■ **WORK ITEM**:
Only the pictures are to be omitted; everything else in the listing must be reproduced exactly.

_ _ _

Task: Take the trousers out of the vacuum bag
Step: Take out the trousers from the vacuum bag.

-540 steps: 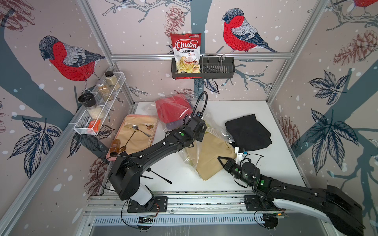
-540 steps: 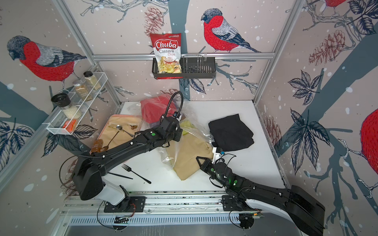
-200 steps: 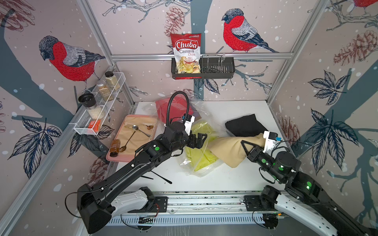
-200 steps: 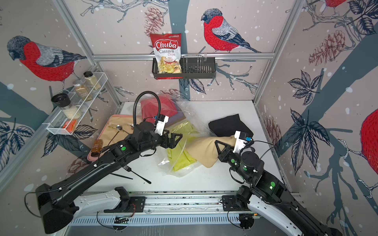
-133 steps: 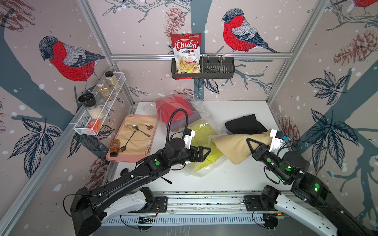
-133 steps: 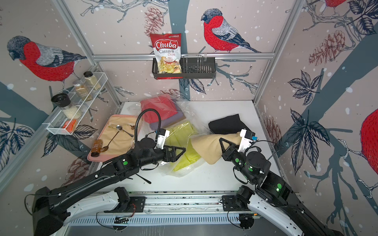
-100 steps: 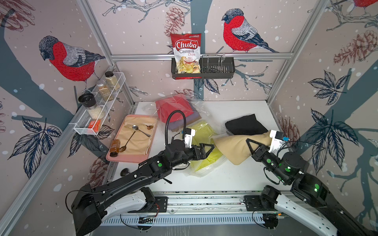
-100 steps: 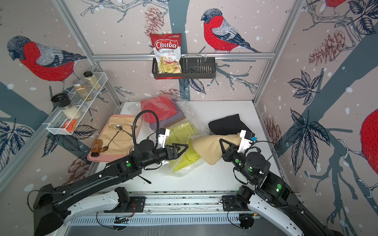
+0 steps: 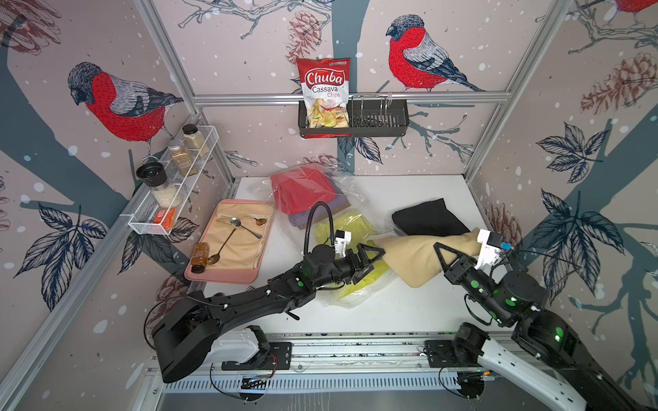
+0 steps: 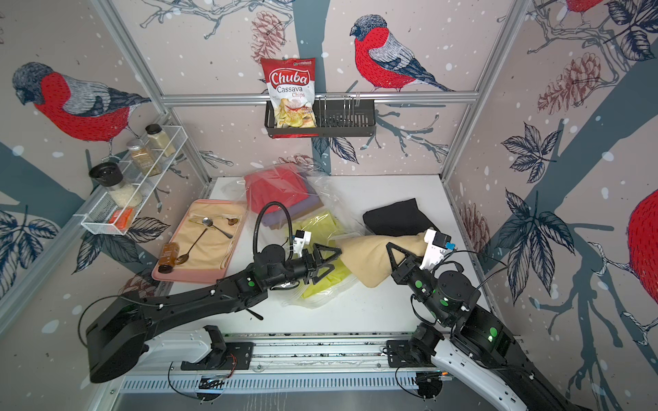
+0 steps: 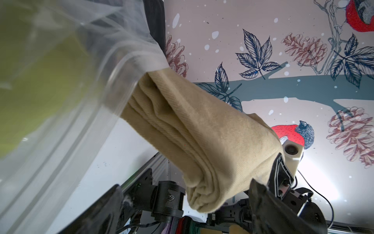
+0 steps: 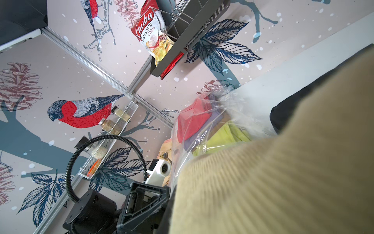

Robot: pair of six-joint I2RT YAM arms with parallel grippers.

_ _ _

■ **YOUR RESPONSE**:
Task: Take the trousers out of the vacuum bag
Step: Take out the trousers from the vacuum bag.

-540 steps: 
-540 steps: 
-200 steps: 
-200 steps: 
-133 steps: 
-133 steps: 
-100 steps: 
-100 steps: 
+0 steps: 
+0 steps: 
+0 steps: 
+0 steps: 

Robot: pair of six-joint I2RT YAM arms with parallel grippers.

This exercise has now been completed.